Give again the lines of the data from its first line through the line with "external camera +". Change nothing.
The data Block Start
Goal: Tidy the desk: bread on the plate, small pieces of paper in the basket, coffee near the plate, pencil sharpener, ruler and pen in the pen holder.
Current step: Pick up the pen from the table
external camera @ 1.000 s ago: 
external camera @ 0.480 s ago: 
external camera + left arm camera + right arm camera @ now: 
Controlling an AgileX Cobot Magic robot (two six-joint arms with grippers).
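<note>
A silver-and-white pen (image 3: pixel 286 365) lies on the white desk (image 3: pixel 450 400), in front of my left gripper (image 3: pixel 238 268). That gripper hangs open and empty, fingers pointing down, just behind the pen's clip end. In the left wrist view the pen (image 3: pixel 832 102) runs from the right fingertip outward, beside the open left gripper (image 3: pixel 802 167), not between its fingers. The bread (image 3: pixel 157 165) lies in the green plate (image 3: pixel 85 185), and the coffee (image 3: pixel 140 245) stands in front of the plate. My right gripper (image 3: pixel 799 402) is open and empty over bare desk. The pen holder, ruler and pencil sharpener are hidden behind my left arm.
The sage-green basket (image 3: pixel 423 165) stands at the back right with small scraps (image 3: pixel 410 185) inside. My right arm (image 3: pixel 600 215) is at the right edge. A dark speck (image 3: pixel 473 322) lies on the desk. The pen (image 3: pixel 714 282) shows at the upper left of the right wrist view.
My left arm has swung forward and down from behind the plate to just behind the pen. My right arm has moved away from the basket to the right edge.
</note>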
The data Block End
Expected answer >>
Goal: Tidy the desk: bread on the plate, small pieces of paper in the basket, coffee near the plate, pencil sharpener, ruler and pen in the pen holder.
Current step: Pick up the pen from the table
external camera @ 1.000 s ago: 
external camera @ 0.480 s ago: 
external camera + left arm camera + right arm camera @ now: 

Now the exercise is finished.